A raíz de la lucha contra el coronavirus se ha abierto en la sociedad un debate sobre la posibilidad de continuar el confinamiento de los ancianos, eufemísticamente calificados de 'población más vulnerable', una vez superada la fase aguda de la pandemia.

Un confinamiento que podría prolongarse por tiempo indefinido ya que nadie puede adivinar cuándo y con qué fuerza repuntará la pandemia, qué mutaciones experimentará el Covid-19 y cuántas otras epidemias letales nos deparará el futuro.

¿Hay que mantener encerrados a los ancianos porque su exposición, en caso de salir a la calle, a los posibles virus representa una carga insoportable para el sistema sanitario?

¿Deben sacrificarse voluntariamente o, si hace falta, por la fuerza un sector de la población en bien de la colectividad? Existe al respecto división de opiniones: se enfrentan dos tradiciones de filosofía moral.

La primera estrategia sigue al filósofo alemán Immanuel Kant, según la cual es preciso distinguir entre las cosas, que tienen un precio, y las personas, que tienen por el contrario dignidad, son un valor absoluto y no pueden en ningún caso someterse a consideraciones de costo/beneficio.

La segunda estrategia, de raíz claramente anglosajona, sigue la filosofía utilitarista, la de Jeremy Bentham, John Stuart Mill o Henry Sidgwick: la mejor acción es la que produce mayor bienestar y felicidad para el mayor número de personas aunque ello suponga sacrificar a algunas.

En cierto modo esa segunda estrategia es la que siguieron al principio, entre otros, los gobiernos de Washington y Londres, renunciando a medidas restrictivas de los movimientos de la población, lo que equivalía de hecho dada la gravedad de la pandemia, a una especie de selección natural -la supervivencia del más apto-.

El problema que se plantea ahora, cuando las medidas de confinamiento de la población comienzan a surtir efecto en algunos países, es cuándo y en qué medida posibilitar la reanudación de las actividades consideradas no esenciales para que la economía vuelva a funcionar; es decir para que la gente vuelva a consumir y gastar dinero.

Pero, como el famoso dinosaurio del cuento de Augusto Monterroso, cuando por fin despertemos de esta pesadilla, el virus seguirá estando allí, tan silencioso como letal.
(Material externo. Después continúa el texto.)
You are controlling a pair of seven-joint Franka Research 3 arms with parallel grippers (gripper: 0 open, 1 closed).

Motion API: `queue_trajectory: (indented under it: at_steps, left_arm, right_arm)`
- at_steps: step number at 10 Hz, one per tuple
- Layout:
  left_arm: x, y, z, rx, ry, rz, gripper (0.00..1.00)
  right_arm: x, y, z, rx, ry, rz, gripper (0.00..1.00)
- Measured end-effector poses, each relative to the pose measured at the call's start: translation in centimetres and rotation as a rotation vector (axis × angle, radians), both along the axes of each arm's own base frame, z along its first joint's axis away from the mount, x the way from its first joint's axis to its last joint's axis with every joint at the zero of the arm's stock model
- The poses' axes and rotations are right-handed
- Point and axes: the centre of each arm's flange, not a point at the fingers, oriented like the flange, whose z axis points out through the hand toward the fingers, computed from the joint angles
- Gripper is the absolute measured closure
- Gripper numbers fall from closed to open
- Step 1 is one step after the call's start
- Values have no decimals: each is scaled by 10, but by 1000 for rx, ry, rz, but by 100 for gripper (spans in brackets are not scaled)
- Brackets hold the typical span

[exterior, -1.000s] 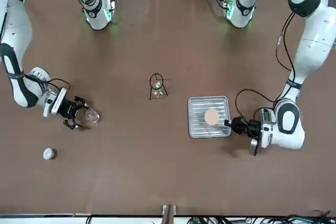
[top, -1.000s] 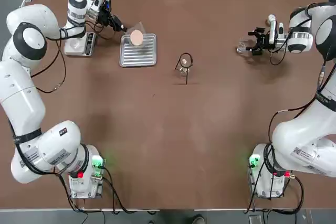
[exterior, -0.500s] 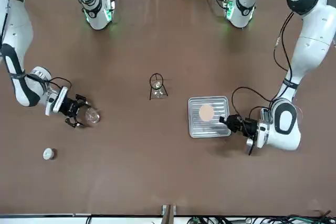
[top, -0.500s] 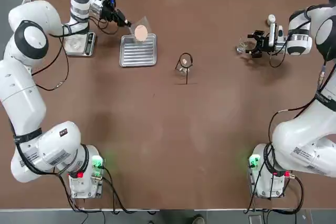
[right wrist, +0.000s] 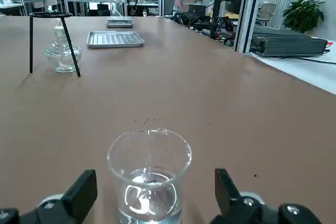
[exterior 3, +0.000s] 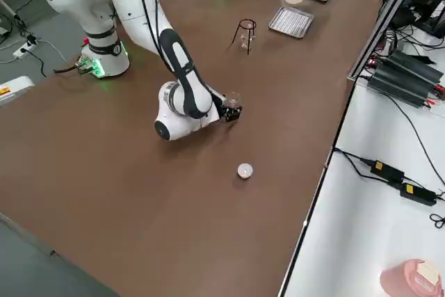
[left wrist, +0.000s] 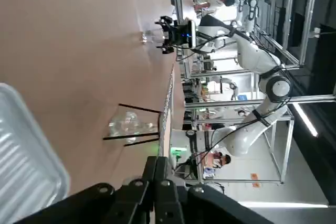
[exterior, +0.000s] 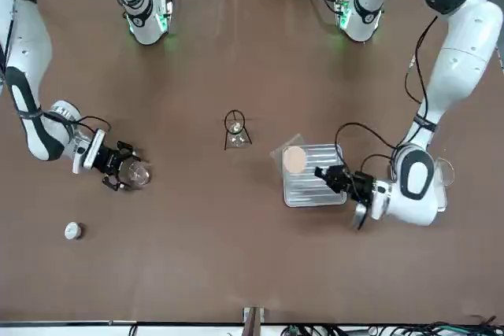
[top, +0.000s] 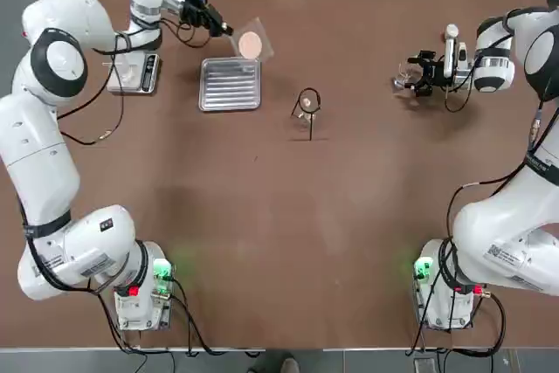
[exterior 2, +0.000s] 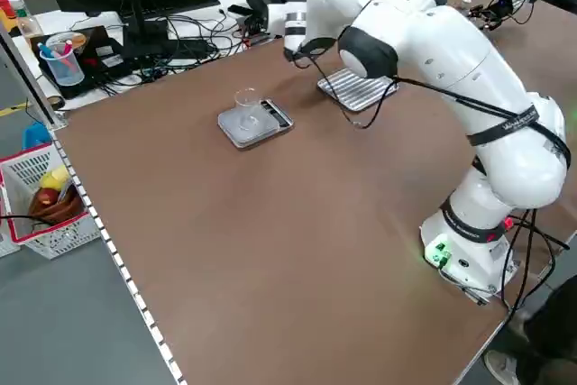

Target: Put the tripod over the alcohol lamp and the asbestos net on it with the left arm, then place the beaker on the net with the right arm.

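The black tripod (top: 307, 100) stands over the alcohol lamp (exterior: 236, 141) at mid-table. My left gripper (top: 220, 29) is shut on a corner of the asbestos net (top: 251, 44). It holds the net tilted in the air beyond the far right corner of the ribbed tray (top: 230, 83). The net's peach disc also shows in the front view (exterior: 294, 159). The beaker (right wrist: 149, 174) stands upright on the table between my right gripper's (top: 416, 73) open fingers (right wrist: 79, 196), with a gap on each side.
A small white bottle (top: 452, 34) stands on the far side of the right gripper. A scale with a small glass on it (top: 131, 72) sits left of the tray. Cables and equipment lie beyond the table's far edge.
The left gripper has lifted the net off the tray and carried it up and to the right. The right gripper has edged closer around the beaker.
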Motion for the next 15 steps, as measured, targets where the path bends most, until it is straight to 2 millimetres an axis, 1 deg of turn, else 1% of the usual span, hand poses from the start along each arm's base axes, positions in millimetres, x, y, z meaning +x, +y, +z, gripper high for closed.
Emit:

Por lo menos hasta que los científicos que trabajan en ello no descubran una vacuna capaz de inmunizar a toda la población: viejos incluidos.

Y ahí es donde se plantea el problema de qué hacer con estos últimos: ¿obligarlos a seguir en casa contra su voluntad y exponiéndolos a todos los problemas físicos y psíquicos que entraña un largo encierro, ya que no son ya necesarios para el funcionamiento de la economía y suponen más bien una carga para el sistema?

¿No representaría una medida de ese tipo una clara discriminación de un sector de la población? ¿No sería inconstitucional. Pero es que además, a partir de qué edad tendría que seguir encerrada una persona: ¿a partir de los setenta, de los sesenta, del momento de su jubilación?

¿Es lícito valorar a las personas según su utilidad para el conjunto de la sociedad? ¿Quién establecería ese valor, con qué derecho y según qué criterios: tan sólo el de la edad?

Pensemos además todas las consecuencias que ello tendría, incluso desde el punto de vista del código penal. Matar a un anciano, al que teóricamente le quedan menos años de vida, ¿entrañaría una pena más leve que asesinar a un joven? No, ¡volvamos al filósofo de Königsberg, según el cual «el hombre es un fin en sí mismo»!